◆ **AIM OF THE EXERCISE**
Each line below should be retyped exactly, with no pictures.

◆ **DATA SHOWN**
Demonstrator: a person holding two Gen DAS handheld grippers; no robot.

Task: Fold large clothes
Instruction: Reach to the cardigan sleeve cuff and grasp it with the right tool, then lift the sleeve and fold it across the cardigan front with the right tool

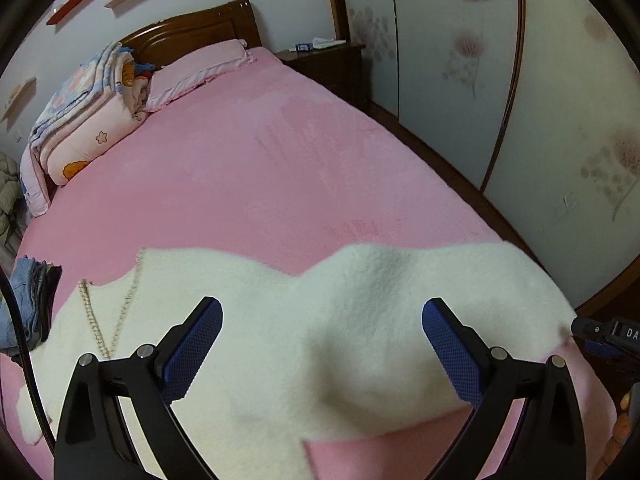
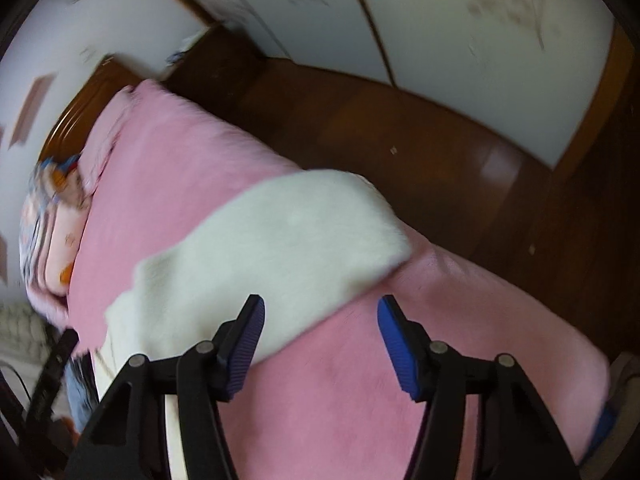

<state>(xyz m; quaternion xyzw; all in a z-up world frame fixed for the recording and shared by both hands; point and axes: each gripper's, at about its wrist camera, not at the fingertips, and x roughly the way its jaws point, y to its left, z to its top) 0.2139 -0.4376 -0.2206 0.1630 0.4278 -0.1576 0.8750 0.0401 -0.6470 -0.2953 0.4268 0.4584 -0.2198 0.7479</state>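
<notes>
A large white fluffy garment (image 1: 320, 328) with a bead necklace trim (image 1: 90, 312) lies spread across the near end of the pink bed (image 1: 248, 168). My left gripper (image 1: 322, 344) is open and empty, its blue pads above the garment's middle. In the blurred right wrist view the garment's sleeve (image 2: 288, 248) reaches toward the bed's right edge. My right gripper (image 2: 320, 340) is open and empty, just short of the sleeve's lower edge, above the pink sheet (image 2: 340, 392). The right gripper also shows at the right edge of the left wrist view (image 1: 600, 336).
A pink pillow (image 1: 196, 72) and folded quilts (image 1: 84, 120) sit at the headboard. Folded jeans (image 1: 28, 300) lie at the bed's left edge. A dark nightstand (image 1: 328, 60), wardrobe doors (image 1: 520, 80) and wooden floor (image 2: 400, 140) flank the bed's right side.
</notes>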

◆ **RESULT OF THE TASK**
Demonstrator: a person holding two Gen DAS handheld grippers; no robot.

Task: Fold large clothes
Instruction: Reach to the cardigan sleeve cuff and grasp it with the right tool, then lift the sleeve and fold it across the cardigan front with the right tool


<state>(xyz m; quaternion xyzw; all in a z-up world frame fixed for the recording and shared by both hands; point and axes: each gripper's, at about its wrist camera, not at the fingertips, and x roughly the way its jaws point, y to its left, z to its top) 0.2139 -0.4376 -0.2206 0.1630 0.4278 -0.1576 0.8750 0.0401 -0.6470 -0.2953 0.4268 0.4584 -0.2198 0.7479</state>
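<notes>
A large white fluffy garment (image 1: 320, 328) with a bead necklace trim (image 1: 90, 312) lies spread across the near end of the pink bed (image 1: 248, 168). My left gripper (image 1: 322, 344) is open and empty, its blue pads above the garment's middle. In the blurred right wrist view the garment's sleeve (image 2: 288, 248) reaches toward the bed's right edge. My right gripper (image 2: 320, 340) is open and empty, just short of the sleeve's lower edge, above the pink sheet (image 2: 340, 392). The right gripper also shows at the right edge of the left wrist view (image 1: 600, 336).
A pink pillow (image 1: 196, 72) and folded quilts (image 1: 84, 120) sit at the headboard. Folded jeans (image 1: 28, 300) lie at the bed's left edge. A dark nightstand (image 1: 328, 60), wardrobe doors (image 1: 520, 80) and wooden floor (image 2: 400, 140) flank the bed's right side.
</notes>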

Nothing else remains for this exercise.